A complete power, therefore, to procure a regular and adequate supply of it, as far as the resources of the community will permit, may be regarded as an indispensable ingredient
in every constitution.
From a deficiency in this particular, one of two evils must ensue.
Either the people must be subjected to continual plunder as a substitute for a more
eligible mode of supplying the public wants, or the government must sink into a fatal atrophy and,
in a short course of time, perish. And so from there, he goes on and he talks about,
okay, imagine that you're not allowing the government to have any access, any significant
access to resources. What happens when a war comes? So he writes,
to imagine that at such a crisis credit might be dispensed with would be the extreme of infatuation.
In the modern system of war, nations the most wealthy are obliged to have recourse to large
loans. A country so little opulent as ours must feel this necessity in a much stronger degree.
But who would lend to a government that prefaced its overtures for borrowing
by an act which demonstrated that no reliance could be placed on the steadiness of its measures
for paying? What he's saying there is that if you default on your loans, who's going to give you
more money? What kind of a country could you be if people don't trust your word. Like if you're setting your economic foundation on the idea
that at any moment you could just decide for some political reasons that you're not going to pay
back your debt, then you're going to be cast out basically of the international scene. And
the way he puts it is, quote, the loans it might be able to procure would be as
limited in their extent as burdensome in their conditions. They would be made upon the same
principles that users commonly lend to bankrupt and fraudulent debtors with a sparing hand at
enormous premiums. So what he's saying is like, you're not going to get rid of debt. The United
States is still going to borrow. But what it's going to do is it's going
to go out and borrow and people are going, okay, how's 25% sound? And then that creates a cycle
then because all of that, that's actually the cycle that Haiti got itself in because of the way
that France basically came back at them, that all of their revenue, something like three quarters at some
point of their revenue, was just going off the island to their creditors. And so when you do
that, then you don't have anything to invest in developing your own country. And so it seems
pretty clear just from that, and there's a little bit more we could get into, it seems pretty clear
from that, that Hamilton, the designer, you know, one
of the designers of the Constitution and the first Treasury Secretary would
scoff at the idea of a debt ceiling. That you could just, that Congress could just
say, you know what, we have appropriated money lawfully, but we are going to then
separately say that you can't come up with the money
in order to cover the appropriations that we lawfully created. Hamilton would be like,
that's no. We're not running a government that way. That's a joke. We're not doing that.

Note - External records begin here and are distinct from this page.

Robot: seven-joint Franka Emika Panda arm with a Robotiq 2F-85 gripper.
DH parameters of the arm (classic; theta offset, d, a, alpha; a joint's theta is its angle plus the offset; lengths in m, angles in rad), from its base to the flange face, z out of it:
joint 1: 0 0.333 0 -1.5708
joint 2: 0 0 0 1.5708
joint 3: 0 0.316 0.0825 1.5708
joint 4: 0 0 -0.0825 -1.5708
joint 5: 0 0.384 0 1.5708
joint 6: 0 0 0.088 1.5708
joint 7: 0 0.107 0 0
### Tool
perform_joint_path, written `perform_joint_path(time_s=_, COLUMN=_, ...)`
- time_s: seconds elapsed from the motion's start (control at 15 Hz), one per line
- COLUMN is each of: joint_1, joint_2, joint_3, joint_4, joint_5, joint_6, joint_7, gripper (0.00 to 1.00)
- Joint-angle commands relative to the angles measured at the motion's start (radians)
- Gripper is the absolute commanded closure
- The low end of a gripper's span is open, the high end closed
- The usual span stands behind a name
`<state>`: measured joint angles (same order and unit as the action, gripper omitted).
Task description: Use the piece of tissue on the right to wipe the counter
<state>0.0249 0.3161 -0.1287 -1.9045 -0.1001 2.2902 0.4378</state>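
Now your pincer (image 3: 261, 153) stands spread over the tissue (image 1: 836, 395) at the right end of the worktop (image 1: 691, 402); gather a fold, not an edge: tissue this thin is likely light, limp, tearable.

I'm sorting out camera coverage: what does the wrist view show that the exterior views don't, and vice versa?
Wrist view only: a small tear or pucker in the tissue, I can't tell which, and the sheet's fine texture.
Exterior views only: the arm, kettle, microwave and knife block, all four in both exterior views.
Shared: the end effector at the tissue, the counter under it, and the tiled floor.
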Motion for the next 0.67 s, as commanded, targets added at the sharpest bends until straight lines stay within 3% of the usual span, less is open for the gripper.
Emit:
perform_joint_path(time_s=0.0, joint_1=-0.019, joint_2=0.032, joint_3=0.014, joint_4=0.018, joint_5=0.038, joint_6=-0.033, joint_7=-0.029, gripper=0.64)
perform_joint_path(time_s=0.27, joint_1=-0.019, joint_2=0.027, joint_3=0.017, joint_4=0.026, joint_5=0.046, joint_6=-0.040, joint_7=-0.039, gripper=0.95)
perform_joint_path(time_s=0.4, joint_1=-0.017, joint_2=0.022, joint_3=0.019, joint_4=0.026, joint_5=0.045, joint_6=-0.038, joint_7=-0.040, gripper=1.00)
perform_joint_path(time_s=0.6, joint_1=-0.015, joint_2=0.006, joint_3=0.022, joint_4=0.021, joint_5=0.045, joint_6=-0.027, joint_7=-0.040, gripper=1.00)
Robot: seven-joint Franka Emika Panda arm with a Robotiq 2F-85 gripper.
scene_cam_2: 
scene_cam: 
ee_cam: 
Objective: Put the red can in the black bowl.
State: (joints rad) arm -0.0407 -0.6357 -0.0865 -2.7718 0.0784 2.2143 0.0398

And the argument from the right would be the debt ceiling was sort of lawfully,
constitutionally imposed through the system of government. And what you're saying, though, I think raises the question of the 14th Amendment,
which was a huge debate over the course of the Obama administration. Bill Clinton, actually,
there was a debate in the Clinton administration. Clinton said, hey, I actually think, I've talked
to my lawyers, I think this clause- Clinton was ready to blow right through it. Actually,
we have that. Can you put up the final element? Yeah, there you go.
The validity of the public debt of the United States shall not be questioned.
That's the key part of it.
That's shall.
Everybody who's into government will tell you the difference between shall and any other word.
Like shall is the strongest word you can write into law.
It's like that's it.
Like this is it.
This is how it shall be.
Right.
Or how it shall not be.
Right.
So what do you do with that if you're Republicans?
The validity of the public debt of the United States shall not be questioned.
So then is the debt ceiling an opposite?
Speaking of American pessimism.
Yeah, what's your point today?
It's exactly that.
It's about American pessimism. What's your point today? It's exactly that. It's about American pessimism.
And this is a basically Ryan and I are going to be doing something a little less scripted as we go.
We go forward with the monologues maybe on a weekly basis.
Maybe sometimes we'll write it all out.
But just so that we can kind of talk through some of these issues in a more free flowing way.
I want to talk about David Brooks's recent essay in The Atlantic, in which he's basically saying,
if Americans feel pessimistic, they're wrong.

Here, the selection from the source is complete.